-- Your objective --
Below are some records. Say in a single number how many of their lines include the word "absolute".

-- Extracted records --
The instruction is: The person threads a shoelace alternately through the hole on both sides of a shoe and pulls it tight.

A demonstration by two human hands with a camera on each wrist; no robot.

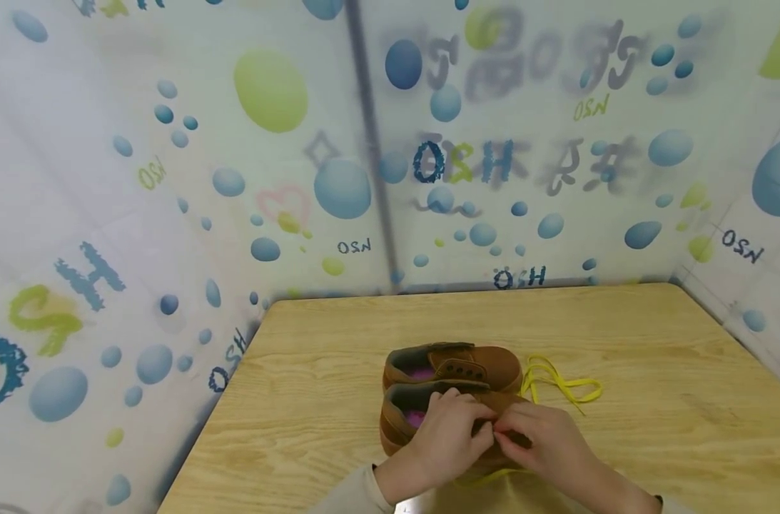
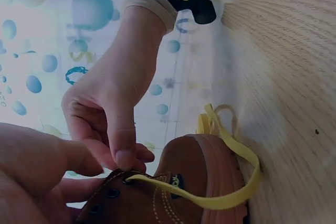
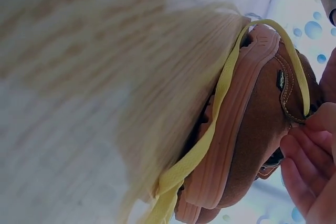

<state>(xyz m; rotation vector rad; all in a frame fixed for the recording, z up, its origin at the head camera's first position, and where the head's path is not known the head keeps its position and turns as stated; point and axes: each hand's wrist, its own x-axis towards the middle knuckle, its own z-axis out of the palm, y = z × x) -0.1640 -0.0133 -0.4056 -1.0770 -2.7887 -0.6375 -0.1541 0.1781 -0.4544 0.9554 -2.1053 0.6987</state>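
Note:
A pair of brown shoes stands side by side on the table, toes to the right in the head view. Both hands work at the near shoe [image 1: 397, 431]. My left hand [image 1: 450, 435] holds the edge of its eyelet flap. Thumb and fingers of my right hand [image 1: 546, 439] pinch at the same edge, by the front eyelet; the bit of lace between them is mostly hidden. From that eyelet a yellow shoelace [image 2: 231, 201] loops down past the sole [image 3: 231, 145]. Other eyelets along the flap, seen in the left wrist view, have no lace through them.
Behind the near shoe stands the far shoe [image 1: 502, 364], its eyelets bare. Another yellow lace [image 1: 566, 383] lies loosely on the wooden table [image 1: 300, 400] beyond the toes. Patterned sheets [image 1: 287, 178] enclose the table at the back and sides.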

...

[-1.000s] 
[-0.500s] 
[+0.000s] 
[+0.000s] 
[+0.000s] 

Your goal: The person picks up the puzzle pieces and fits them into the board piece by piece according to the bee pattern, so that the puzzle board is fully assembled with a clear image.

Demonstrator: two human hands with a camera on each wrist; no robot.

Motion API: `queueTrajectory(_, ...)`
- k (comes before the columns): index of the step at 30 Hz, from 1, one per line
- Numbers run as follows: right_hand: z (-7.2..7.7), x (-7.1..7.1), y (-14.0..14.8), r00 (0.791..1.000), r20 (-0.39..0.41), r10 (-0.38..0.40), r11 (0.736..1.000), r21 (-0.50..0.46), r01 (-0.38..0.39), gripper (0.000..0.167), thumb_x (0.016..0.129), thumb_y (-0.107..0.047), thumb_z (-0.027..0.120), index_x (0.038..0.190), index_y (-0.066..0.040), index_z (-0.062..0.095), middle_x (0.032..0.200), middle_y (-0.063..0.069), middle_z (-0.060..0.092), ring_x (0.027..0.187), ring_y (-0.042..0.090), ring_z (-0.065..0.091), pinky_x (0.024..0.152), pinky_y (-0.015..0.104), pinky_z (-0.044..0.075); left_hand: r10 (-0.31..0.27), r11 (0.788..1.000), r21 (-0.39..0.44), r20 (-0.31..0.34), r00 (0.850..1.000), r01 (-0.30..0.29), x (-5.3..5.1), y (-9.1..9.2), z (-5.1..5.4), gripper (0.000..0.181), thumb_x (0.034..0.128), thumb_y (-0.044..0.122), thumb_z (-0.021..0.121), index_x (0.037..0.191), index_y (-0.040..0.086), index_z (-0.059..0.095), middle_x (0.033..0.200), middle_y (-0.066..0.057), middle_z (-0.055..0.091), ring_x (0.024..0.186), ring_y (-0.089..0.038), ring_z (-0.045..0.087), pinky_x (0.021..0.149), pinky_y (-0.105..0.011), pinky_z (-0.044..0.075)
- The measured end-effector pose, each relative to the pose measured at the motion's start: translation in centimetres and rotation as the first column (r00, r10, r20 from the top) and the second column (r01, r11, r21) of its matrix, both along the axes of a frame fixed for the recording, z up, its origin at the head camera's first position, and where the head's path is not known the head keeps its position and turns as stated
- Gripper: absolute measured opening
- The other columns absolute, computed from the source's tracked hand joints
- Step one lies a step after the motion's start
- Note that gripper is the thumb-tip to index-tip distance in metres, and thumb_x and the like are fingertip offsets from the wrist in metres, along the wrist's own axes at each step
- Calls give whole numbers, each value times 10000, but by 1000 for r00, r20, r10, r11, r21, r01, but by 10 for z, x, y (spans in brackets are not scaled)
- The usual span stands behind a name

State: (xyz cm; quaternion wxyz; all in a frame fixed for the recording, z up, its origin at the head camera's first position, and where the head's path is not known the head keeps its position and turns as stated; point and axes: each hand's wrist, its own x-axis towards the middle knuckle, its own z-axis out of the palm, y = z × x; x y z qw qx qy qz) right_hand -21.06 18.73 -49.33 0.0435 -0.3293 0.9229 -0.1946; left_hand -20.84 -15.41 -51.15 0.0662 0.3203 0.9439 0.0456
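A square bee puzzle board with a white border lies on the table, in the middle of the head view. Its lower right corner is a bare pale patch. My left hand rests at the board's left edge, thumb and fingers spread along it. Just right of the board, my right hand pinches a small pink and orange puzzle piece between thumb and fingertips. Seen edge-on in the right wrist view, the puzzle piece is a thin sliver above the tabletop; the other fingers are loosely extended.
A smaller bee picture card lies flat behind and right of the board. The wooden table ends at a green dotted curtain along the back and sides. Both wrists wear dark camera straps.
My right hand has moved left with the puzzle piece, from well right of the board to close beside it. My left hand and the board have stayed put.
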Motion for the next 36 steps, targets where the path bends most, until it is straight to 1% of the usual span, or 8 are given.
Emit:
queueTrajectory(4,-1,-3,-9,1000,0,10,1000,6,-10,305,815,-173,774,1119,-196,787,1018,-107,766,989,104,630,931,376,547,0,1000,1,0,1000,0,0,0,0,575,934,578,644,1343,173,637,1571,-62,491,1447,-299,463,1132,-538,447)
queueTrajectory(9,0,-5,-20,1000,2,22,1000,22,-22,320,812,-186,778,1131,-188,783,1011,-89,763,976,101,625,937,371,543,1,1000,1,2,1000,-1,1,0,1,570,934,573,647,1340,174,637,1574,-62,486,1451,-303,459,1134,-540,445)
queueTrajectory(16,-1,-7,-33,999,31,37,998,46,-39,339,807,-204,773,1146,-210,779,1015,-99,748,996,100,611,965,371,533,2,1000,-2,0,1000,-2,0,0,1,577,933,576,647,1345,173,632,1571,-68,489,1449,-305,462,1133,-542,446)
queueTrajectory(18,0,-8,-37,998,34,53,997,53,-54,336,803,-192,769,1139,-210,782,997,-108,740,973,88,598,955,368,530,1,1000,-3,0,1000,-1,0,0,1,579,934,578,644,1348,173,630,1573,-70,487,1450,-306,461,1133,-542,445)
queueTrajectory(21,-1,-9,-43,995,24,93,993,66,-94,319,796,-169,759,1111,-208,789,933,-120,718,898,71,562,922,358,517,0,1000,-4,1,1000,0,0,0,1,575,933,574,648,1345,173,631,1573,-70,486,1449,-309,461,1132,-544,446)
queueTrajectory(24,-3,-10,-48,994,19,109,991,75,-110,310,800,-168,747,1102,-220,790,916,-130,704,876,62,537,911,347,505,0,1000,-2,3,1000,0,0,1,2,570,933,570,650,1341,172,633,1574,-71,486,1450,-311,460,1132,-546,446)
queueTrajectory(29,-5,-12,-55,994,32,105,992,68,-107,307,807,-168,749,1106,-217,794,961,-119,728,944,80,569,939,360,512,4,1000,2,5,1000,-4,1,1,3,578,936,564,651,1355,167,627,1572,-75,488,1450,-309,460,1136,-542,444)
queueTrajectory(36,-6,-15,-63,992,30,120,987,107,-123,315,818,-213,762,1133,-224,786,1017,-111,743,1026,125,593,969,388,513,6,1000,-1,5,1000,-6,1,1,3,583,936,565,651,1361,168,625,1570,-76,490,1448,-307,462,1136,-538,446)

-- Result below --
2